STAFF NEWS & ANALYSIS
What the Eurozone Needs Is More Centralization
By Staff News & Analysis - April 08, 2013

A banking union for the Eurozone … The crisis has highlighted the need for, and difficulties with, a Eurozone banking union. This column argues that, to make a union, you need three crucial ingredients: common supervision, a single resolution mechanism, and common safety nets. The power to control and the resources to rescue must work in parallel. Eurozone leaders have taken the first critical steps, but further progress is needed to strengthen the financial architecture of the single currency. – Vox.com

Dominant Social Theme: This crazy Union needs some serious rules.

Free-Market Analysis: Vox posted this long and scholarly article that calls for more EU centralization. You would think since the current level of centralization has worked so badly that its proponents would be searching for other answers. Not a chance.

As we have pointed out numerous times, top Eurocrats are on record for well over a decade (and probably longer) as saying that the EU needed a financial crisis to create a consensus for further political centralization. Well, they have the crisis, but the consensus seems to be lacking.

Enter scholarly articles such as this one that propose rules-based banking centralization in sonorous terms. The current top-down banking system in the EU to us resembles nothing so much as the Chinese system where it is pretended that banks are independent even though it is evident and obvious that the EU and the ECB serves as a coordinating force. Here's more from the article:

Before the crisis, the common currency and single market promoted financial integration. Banks and financial institutions operated with ease across countries; credit went where it was in demand; and portfolios became increasingly more diversified. The interbank market functioned smoothly, and monetary conditions were relatively uniform across the Eurozone. There were side effects, such as large capital flows within the Eurozone and the associated buildup of sovereign and private-sector imbalances. But, by and large, a hybrid financial architecture based on a single currency and common market, and national-based financial safety nets, bank supervision and regulation seemed to serve the Eurozone well.

The crisis laid bare the tensions inherent in this institutional design. Private borrowing costs rose with the sovereign's, imparting procyclicality and impairing monetary transmission. This amplified financial fragmentation (Figure 1) and volatility, and thus exacerbated the economic downturn. This adverse dynamic resulted from the inability to control local interest-rate conditions, and an architecture that strengthened the link between a country's banking and real sectors and the health of its public finances. In hindsight, it is evident that, in good times, banks grew in many places to a scale that overwhelmed national supervisory capacities, while in bad times, they overwhelmed national fiscal resources. It is also clear that, in the existing architecture, if a sovereign's finances are sound, then its backstop for its banks is credible. But if they are weak, then its banks are perceived as vulnerable and, therefore, face higher funding costs (Figure 2) (see Acharya et al. 2012, Gerlach, Schulz, and Wolff 2010).

Can a banking union help and what should it look like?

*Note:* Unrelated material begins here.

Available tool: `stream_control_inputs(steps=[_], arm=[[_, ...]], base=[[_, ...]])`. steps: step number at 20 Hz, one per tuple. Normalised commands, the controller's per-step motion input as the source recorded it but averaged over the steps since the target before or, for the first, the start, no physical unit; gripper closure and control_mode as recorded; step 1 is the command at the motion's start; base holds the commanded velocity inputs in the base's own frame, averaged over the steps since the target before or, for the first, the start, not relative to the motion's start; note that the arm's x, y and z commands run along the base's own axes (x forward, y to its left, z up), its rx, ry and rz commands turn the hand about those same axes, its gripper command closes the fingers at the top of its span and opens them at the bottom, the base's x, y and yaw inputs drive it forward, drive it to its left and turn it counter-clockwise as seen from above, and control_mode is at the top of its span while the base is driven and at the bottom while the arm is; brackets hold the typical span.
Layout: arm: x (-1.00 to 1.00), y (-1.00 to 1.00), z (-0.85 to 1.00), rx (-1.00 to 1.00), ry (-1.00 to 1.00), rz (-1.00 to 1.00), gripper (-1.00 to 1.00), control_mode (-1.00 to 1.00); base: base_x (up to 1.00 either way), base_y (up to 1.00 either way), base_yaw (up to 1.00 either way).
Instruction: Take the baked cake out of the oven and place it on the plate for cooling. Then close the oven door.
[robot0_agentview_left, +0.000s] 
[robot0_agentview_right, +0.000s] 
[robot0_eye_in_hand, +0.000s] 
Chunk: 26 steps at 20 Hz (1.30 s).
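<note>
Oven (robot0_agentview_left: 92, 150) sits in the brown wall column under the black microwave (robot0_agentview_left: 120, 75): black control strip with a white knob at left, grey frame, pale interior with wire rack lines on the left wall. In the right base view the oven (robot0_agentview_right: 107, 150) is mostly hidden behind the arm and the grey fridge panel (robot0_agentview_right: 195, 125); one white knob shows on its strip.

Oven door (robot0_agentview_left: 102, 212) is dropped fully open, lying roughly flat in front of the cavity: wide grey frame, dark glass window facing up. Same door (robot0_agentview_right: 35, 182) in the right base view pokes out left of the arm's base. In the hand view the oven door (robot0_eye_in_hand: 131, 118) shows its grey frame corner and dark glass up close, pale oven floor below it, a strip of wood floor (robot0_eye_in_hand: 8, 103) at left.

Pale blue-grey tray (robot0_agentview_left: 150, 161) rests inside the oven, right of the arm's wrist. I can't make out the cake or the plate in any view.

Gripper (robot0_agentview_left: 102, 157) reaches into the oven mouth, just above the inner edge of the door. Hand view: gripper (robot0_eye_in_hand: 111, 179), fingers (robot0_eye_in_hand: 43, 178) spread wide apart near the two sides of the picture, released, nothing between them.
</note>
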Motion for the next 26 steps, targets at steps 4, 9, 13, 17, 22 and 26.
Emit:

In a recent paper (Goyal et al. 2013), we argue that a well designed banking union can help address both tensions. To be effective, the new institutional framework would have to comprise three elements:

A single regulatory and supervisory framework. A single resolution mechanism. A common safety net.

All three elements are necessary.

Where on Earth do the people writing these proposals get the certainty to announce this sort of portentous nonsense? Regulation is merely further price-fixing, a single resolution mechanism is an invitation to further authoritarianism and a "common safety net" is just another way of creating an environment where the taxpayer himself will pay for bankers' errors.

When central banks were put in place during the 20th century it wasn't well understood that the safety net would come from printing money. And printing money is a kind of tax taken out in the form of price inflation. As printed money flows into the economy, existing money depreciates.

This should be kept in mind when it comes to examining and evaluating these proposals. What this one is proposing is a tighter banking monopoly (for lack of a better descriptor) and additional taxes in the form of pan-European monetary and price inflation.

Government monopolies (unlike private ones that are voluntary and can be disassembled) are very hard to dislodge before some sort of disaster strikes. The current EU disaster will only be compounded and exacerbated by the kinds of "banking union" regulations that are being suggested as a remedy.

After Thoughts

These are very cynical gambits and people have to realize that they are being offered so a small group of Eurocrats and their backers and enablers can gain more power … and not to ameliorate the current "crisis" such as it is.